### Task:
In the listing below, start your output at the line with "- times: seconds" and end it after the line with "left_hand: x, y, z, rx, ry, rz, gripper", copying every line exactly.
==== Recorded information
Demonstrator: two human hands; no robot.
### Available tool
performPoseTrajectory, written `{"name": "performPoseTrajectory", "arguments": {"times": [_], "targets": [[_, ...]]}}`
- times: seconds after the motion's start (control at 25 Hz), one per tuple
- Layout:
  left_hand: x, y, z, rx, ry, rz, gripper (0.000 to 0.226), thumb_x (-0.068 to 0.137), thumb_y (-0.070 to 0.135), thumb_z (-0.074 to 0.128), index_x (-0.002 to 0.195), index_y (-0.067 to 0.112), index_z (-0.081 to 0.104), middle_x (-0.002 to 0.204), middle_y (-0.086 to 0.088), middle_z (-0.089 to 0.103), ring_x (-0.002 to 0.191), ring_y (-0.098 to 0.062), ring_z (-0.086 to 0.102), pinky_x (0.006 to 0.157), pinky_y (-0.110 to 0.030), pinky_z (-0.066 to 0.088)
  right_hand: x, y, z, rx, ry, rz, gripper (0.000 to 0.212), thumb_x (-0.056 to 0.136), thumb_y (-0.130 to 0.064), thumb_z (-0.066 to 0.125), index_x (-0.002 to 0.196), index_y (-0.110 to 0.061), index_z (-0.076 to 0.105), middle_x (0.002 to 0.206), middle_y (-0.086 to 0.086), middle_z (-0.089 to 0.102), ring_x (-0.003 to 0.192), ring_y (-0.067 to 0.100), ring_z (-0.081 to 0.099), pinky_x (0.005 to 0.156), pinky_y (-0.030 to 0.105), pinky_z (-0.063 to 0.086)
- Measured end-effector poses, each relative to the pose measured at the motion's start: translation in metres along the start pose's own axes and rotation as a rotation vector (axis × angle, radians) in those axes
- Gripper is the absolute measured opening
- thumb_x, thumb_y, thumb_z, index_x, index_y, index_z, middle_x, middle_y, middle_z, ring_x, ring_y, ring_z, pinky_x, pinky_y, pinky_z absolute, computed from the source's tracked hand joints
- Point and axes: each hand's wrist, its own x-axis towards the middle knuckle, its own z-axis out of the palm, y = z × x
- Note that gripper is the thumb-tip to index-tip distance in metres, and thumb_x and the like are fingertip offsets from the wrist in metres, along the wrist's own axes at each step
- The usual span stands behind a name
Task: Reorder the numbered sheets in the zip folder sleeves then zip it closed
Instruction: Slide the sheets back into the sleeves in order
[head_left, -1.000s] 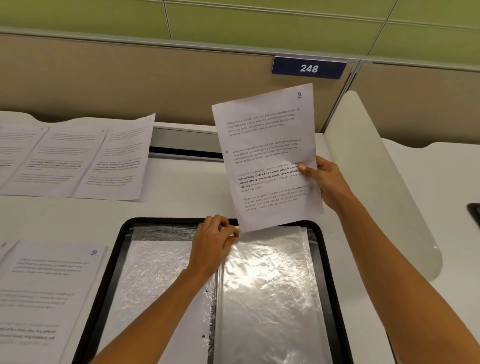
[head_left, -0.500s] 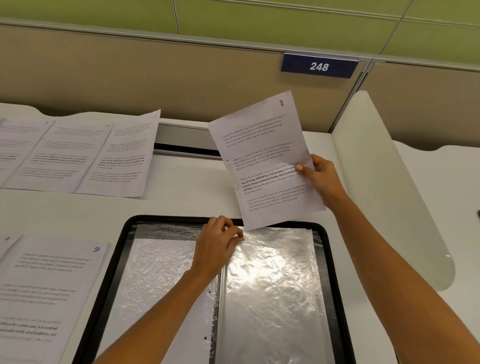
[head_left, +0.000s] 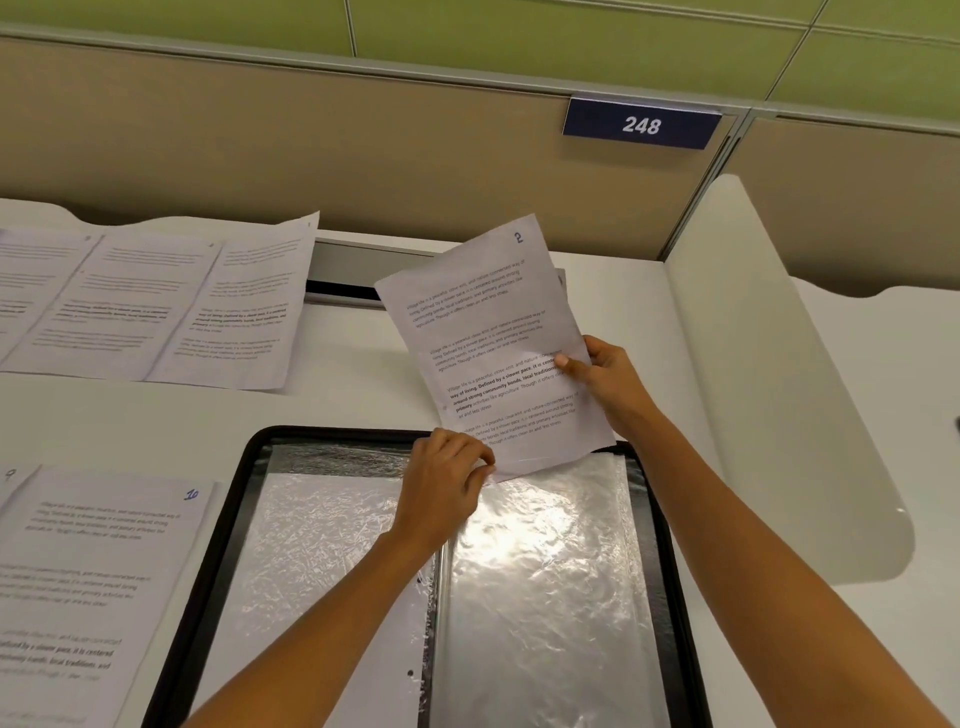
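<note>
White cubicle tabletop (head_left: 337, 400), with the zip folder (head_left: 223, 519) open at the near edge. This is the loading step: right hand (head_left: 608, 384) fingers pinch the sheet marked 2 (head_left: 488, 338) by its side, and left hand (head_left: 441, 483) fingers pinch the top of the right sleeve (head_left: 545, 571). Since a second ago the sheet has dropped to the sleeve mouth. Next, I'd guess, slide it straight in.

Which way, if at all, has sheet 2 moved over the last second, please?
Yes, down: sheet 2 dropped away from the 248 sign, toward the folder sleeve.
</note>
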Motion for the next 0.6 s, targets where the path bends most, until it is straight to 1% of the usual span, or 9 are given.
{"name": "performPoseTrajectory", "arguments": {"times": [0.08,0.2,0.32,0.36,0.44,0.52,0.6], "targets": [[0.001,0.007,0.005,0.003,-0.040,0.002,0.013,0.085,0.034,0.069,0.093,0.025,0.064,0.088,0.013,0.064,0.091,-0.012,0.053,0.080,-0.030,0.041,-0.001,0.003,0.006,-0.005,-0.005,0.019,0.029,0.089,-0.019,0.068,0.116,-0.009,0.065,0.104,0.010,0.073,0.092,0.029,0.071,0.081,0.040,0.058],[0.009,0.026,0.015,-0.001,-0.083,0.035,0.018,0.085,0.040,0.066,0.097,0.026,0.066,0.089,0.014,0.067,0.091,-0.012,0.053,0.082,-0.029,0.036,-0.003,0.003,0.012,0.008,-0.001,0.037,0.027,0.089,-0.019,0.067,0.115,-0.009,0.065,0.103,0.010,0.073,0.089,0.028,0.071,0.079,0.039,0.058],[0.019,0.050,0.026,0.028,-0.122,0.120,0.022,0.087,0.044,0.054,0.092,0.028,0.069,0.086,0.013,0.069,0.087,-0.013,0.055,0.083,-0.029,0.030,-0.005,0.005,0.015,0.047,0.012,0.067,0.027,0.090,-0.018,0.067,0.114,-0.008,0.064,0.102,0.010,0.073,0.087,0.026,0.070,0.077,0.038,0.058],[0.022,0.059,0.029,0.027,-0.130,0.137,0.024,0.088,0.045,0.051,0.091,0.028,0.069,0.086,0.013,0.070,0.087,-0.013,0.055,0.084,-0.030,0.031,-0.006,0.006,0.015,0.056,0.016,0.073,0.026,0.090,-0.018,0.067,0.114,-0.007,0.064,0.101,0.009,0.073,0.087,0.025,0.070,0.077,0.037,0.058],[0.027,0.074,0.034,0.004,-0.148,0.143,0.021,0.091,0.041,0.054,0.093,0.029,0.070,0.089,0.012,0.070,0.090,-0.013,0.055,0.085,-0.033,0.035,-0.010,0.010,0.017,0.074,0.022,0.088,0.026,0.091,-0.019,0.066,0.113,-0.007,0.063,0.100,0.008,0.073,0.086,0.024,0.070,0.076,0.036,0.058],[0.029,0.085,0.038,-0.015,-0.142,0.125,0.016,0.090,0.034,0.058,0.095,0.028,0.071,0.089,0.011,0.070,0.090,-0.014,0.056,0.083,-0.034,0.039,-0.014,0.013,0.017,0.094,0.036,0.108,0.024,0.092,-0.019,0.065,0.112,-0.008,0.062,0.101,0.009,0.072,0.085,0.023,0.070,0.076,0.035,0.059],[0.030,0.091,0.041,-0.010,-0.127,0.096,0.016,0.090,0.030,0.058,0.098,0.029,0.072,0.090,0.011,0.071,0.090,-0.014,0.056,0.081,-0.034,0.040,-0.015,0.015,0.015,0.123,0.064,0.144,0.022,0.092,-0.018,0.064,0.112,-0.009,0.062,0.101,0.009,0.072,0.087,0.024,0.069,0.077,0.036,0.059]]}}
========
### Solution to this problem:
- times: seconds after the motion's start (control at 25 Hz), one per tuple
- Layout:
  left_hand: x, y, z, rx, ry, rz, gripper (0.000 to 0.226), thumb_x (-0.068 to 0.137), thumb_y (-0.070 to 0.135), thumb_z (-0.074 to 0.128), index_x (-0.002 to 0.195), index_y (-0.067 to 0.112), index_z (-0.081 to 0.104), middle_x (-0.002 to 0.204), middle_y (-0.086 to 0.088), middle_z (-0.089 to 0.103), ring_x (-0.002 to 0.191), ring_y (-0.098 to 0.062), ring_z (-0.086 to 0.102), pinky_x (0.006 to 0.157), pinky_y (-0.110 to 0.030), pinky_z (-0.066 to 0.088)

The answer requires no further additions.